En un comunicado de prensa proporcionado a ABC News, el DOC alegó que cinco de los seis individuos responsables del ataque son “miembros confirmados de la pandilla MS-13 de El Salvador, quienes se encontraban en este país ilegalmente”.
Según el departamento, estos sospechosos tienen condenas previas por delitos violentos graves, incluyendo asesinato con agravantes, asesinato en primer y segundo grado, y violación.
El sexto recluso involucrado en el ataque fue identificado como un miembro confirmado de la pandilla Sureño 13, de origen estadounidense, quien está cumpliendo una condena por asesinato en segundo grado.
Chad Dotson, director del Departamento Correccional de Virginia, expresó su indignación en un comunicado: “Cinco de los individuos responsables de este ataque sin sentido nunca deberían haber estado en este país en primer lugar”.
Dotson también destacó el peligro inherente al trabajo de los oficiales penitenciarios: “Todos los días, nuestros oficiales arriesgan sus vidas para garantizar la seguridad pública de más de 8.8 millones de personas en toda la Commonwealth.

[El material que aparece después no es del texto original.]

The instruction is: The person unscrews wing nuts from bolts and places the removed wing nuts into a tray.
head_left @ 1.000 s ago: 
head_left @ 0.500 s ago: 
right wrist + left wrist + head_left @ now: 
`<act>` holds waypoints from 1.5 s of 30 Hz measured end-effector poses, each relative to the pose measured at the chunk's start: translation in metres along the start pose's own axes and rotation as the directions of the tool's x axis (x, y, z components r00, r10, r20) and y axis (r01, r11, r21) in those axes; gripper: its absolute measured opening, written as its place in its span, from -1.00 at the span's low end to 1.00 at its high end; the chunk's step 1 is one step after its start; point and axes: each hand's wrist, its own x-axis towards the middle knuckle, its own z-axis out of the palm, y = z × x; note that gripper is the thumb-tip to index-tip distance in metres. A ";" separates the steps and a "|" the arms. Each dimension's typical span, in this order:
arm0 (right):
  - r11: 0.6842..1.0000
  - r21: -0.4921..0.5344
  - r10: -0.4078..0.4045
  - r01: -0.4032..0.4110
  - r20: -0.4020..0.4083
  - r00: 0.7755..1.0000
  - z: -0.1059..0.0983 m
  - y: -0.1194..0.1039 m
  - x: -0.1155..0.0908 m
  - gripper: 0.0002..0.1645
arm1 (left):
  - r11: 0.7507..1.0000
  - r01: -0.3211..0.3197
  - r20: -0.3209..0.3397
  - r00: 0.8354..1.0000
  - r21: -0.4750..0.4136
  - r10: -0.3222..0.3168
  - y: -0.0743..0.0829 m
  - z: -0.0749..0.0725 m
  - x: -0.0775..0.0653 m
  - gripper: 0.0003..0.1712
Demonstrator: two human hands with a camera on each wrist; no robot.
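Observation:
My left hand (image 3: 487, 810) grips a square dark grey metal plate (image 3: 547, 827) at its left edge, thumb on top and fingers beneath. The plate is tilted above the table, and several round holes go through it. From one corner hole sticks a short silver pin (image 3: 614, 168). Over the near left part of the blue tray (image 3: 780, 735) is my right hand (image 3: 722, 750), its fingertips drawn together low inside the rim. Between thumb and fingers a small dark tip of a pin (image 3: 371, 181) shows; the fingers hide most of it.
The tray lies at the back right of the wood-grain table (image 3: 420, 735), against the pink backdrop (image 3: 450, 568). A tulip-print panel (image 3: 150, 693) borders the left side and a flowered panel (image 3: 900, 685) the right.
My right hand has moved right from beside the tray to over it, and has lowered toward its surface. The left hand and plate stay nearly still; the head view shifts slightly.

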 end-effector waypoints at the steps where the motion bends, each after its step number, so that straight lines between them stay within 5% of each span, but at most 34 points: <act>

Este ataque es un ejemplo de los peligros que enfrentan cuando se presentan a trabajar todos los días. Nuestros oficiales son héroes, y felicito al equipo de Wallens Ridge por su rápida respuesta”.
El director incluyó una declaración “no oficial” en la que enfatizó la prioridad de la seguridad de su personal: “Nuestro dedicado personal merece un Director que deje en claro que la seguridad de nuestros oficiales es nuestra máxima prioridad, por encima de literalmente cualquier otra cosa que estemos haciendo”, añadiendo con firmeza que “esto no se tolerará”.
Actualmente, las circunstancias exactas del ataque están bajo investigación y el Departamento de Correcciones de Virginia informó que no se proporcionará más información hasta que se complete la investigación.